_ACTIVITY_
Print the data below exactly as it stands, and keep the pictures out.

_DATASET EXCERPT_
------------------------------
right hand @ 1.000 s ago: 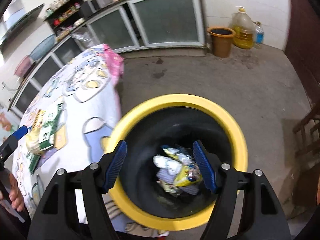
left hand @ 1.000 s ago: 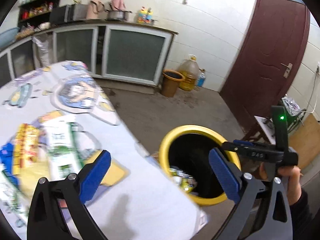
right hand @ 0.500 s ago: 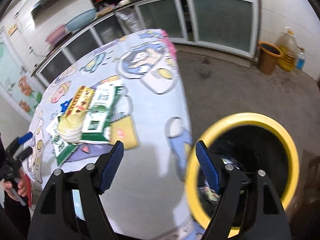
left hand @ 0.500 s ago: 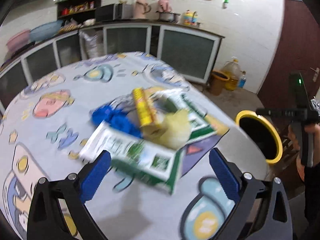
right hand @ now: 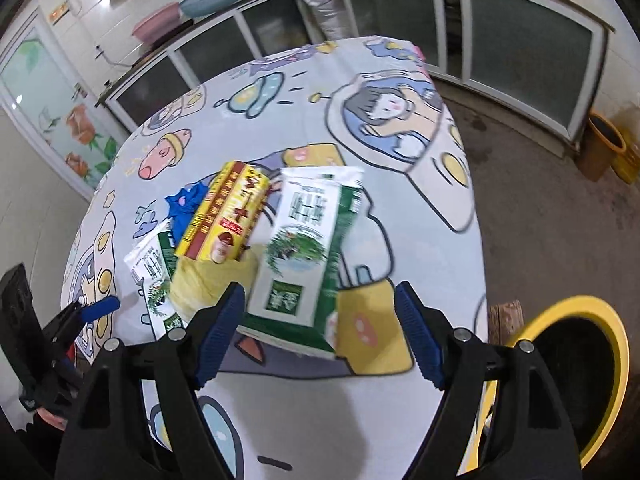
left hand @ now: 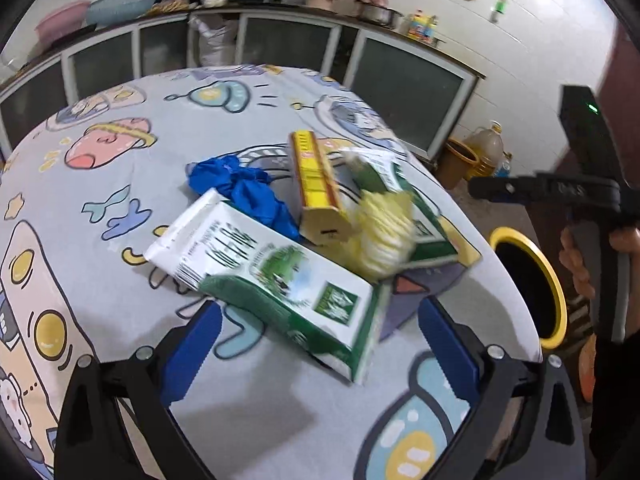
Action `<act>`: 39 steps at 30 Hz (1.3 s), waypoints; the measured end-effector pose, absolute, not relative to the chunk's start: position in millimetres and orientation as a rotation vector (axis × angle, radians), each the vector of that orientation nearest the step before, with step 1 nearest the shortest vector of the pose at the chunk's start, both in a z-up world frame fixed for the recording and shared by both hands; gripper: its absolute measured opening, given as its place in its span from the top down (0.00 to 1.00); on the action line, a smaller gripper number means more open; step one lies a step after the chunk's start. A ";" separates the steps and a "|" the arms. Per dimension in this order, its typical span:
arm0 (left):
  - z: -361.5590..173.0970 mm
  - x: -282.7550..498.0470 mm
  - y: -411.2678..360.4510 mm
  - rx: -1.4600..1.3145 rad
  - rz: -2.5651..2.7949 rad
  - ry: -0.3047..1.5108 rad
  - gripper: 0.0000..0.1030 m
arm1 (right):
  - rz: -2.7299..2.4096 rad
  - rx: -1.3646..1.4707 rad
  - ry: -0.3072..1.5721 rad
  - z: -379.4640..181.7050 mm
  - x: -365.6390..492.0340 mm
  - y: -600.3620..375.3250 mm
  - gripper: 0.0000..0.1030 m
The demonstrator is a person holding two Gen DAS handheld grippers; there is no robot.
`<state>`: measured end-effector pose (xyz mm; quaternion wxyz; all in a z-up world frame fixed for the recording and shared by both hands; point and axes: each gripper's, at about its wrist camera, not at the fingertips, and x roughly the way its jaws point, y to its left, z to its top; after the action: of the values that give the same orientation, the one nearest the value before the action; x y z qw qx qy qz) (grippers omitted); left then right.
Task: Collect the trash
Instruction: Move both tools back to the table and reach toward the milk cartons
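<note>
Now both tools off yellow bin (right hand: 568,364), over table trash pile (left hand: 304,240), L tool (left hand: 316,356) apart, R tool (right hand: 320,336) just widened, empty

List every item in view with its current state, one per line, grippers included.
left gripper: open, empty, over the table.
right gripper: open, jaws just widened, nothing between them.
near green-and-white carton: lying on the table.
far green-and-white carton: lying flat.
yellow-and-red box: tilted on the pile.
blue glove: crumpled.
yellow wrapper: bunched, blurred.
yellow-rimmed bin: open, beside the table.
</note>
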<state>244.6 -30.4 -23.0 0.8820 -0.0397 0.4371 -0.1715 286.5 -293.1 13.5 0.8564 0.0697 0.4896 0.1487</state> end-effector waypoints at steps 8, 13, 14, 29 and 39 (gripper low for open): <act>-36.2 286.5 -16.2 -0.160 -0.211 1.055 0.08 | 0.361 0.136 1.094 7.4 313.7 -276.7 0.28; -34.9 303.6 -20.1 -0.170 -0.163 1.097 0.08 | 0.409 0.178 1.174 -1.3 335.7 -273.0 0.28; -35.5 310.6 -21.5 -0.165 -0.154 1.112 0.08 | 0.409 0.179 1.183 -3.3 338.3 -271.6 0.28; -57.5 345.8 -27.7 -0.121 -0.055 1.242 0.08 | 0.394 0.197 1.320 -47.7 382.3 -260.5 0.28; -68.6 348.1 -5.6 -0.138 -0.012 1.260 0.25 | 0.369 0.178 1.336 -58.2 392.4 -257.1 0.37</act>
<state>348.1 -5.6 -68.6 0.8058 -0.0644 0.5887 -0.0058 392.4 -257.1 -58.2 0.7655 0.0821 0.6151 0.1697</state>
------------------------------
_RESPONSE TO THE TASK_
right hand @ 1.000 s ago: 
left hand @ 1.000 s ago: 
right hand @ 0.500 s ago: 
left hand @ 0.500 s ago: 
right hand @ now: 
left hand @ now: 
Action `<act>`: 39 steps at 30 Hz (1.3 s), waypoints; the measured end-effector pose, absolute, not relative to the chunk's start: position in millimetres and orientation as a rotation vector (axis × angle, radians), each the vector of that orientation nearest the step before, with step 1 nearest the shortest vector of the pose at the chunk's start, both in a z-up world frame fixed for the recording and shared by both hands; gripper: its absolute measured opening, given as its place in its span from the top down (0.00 to 1.00); on the action line, a smaller gripper number means more open; step one lies a step after the chunk's start. A ";" separates the steps and a "|" the arms. Per dimension in this order, its typical span:
arm0 (left):
  - z: -361.5590..173.0970 mm
  - x: -282.7550..498.0470 mm
  - y: -411.2678..360.4510 mm
  - rx: -1.4600..1.3145 rad
  - rz: -2.5651..2.7949 rad
  - ry: -0.3047..1.5108 rad
  - gripper: 0.0000..0.1030 m
arm1 (right):
  - rz: -2.7299..2.4096 rad
  - rx: -1.3646..1.4707 rad
  - ry: -0.3072..1.5721 rad
  - z: -379.4640..181.7050 mm
  - x: -365.6390..492.0340 mm
  - y: -600.3620..375.3250 mm
  - gripper: 0.0000..0.1030 m
The demonstrator is a person holding two Gen DAS handheld grippers; there is no robot.
`<state>`: measured end-effector pose (xyz mm; quaternion wxyz; all in a z-up world frame fixed for the recording and shared by both hands; point and axes: each gripper's, at about its wrist camera, not at the fingertips, and x roughly the way its jaws point, y to its left, z to its top; after the action: of the values that give the same orientation, the one nearest the value before the action; x y z qw qx qy qz) (grippers omitted); left then right.
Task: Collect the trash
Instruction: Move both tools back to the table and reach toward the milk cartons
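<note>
Now both tools off yellow bin (right hand: 568,364), over table trash pile (left hand: 304,240), L tool (left hand: 316,356) apart, R tool (right hand: 320,336) just widened, empty

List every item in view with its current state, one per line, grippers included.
left gripper: open, empty, over the table.
right gripper: open, jaws just widened, nothing between them.
near green-and-white carton: lying on the table.
far green-and-white carton: lying flat.
yellow-and-red box: tilted on the pile.
blue glove: crumpled.
yellow wrapper: bunched, blurred.
yellow-rimmed bin: open, beside the table.
</note>
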<state>244.6 -30.4 -23.0 0.8820 -0.0397 0.4371 -0.1715 286.5 -293.1 13.5 0.8564 0.0697 0.4896 0.1487</state> end-effector waypoints at steps 8, 13, 14, 29 and 39 (gripper low for open): <act>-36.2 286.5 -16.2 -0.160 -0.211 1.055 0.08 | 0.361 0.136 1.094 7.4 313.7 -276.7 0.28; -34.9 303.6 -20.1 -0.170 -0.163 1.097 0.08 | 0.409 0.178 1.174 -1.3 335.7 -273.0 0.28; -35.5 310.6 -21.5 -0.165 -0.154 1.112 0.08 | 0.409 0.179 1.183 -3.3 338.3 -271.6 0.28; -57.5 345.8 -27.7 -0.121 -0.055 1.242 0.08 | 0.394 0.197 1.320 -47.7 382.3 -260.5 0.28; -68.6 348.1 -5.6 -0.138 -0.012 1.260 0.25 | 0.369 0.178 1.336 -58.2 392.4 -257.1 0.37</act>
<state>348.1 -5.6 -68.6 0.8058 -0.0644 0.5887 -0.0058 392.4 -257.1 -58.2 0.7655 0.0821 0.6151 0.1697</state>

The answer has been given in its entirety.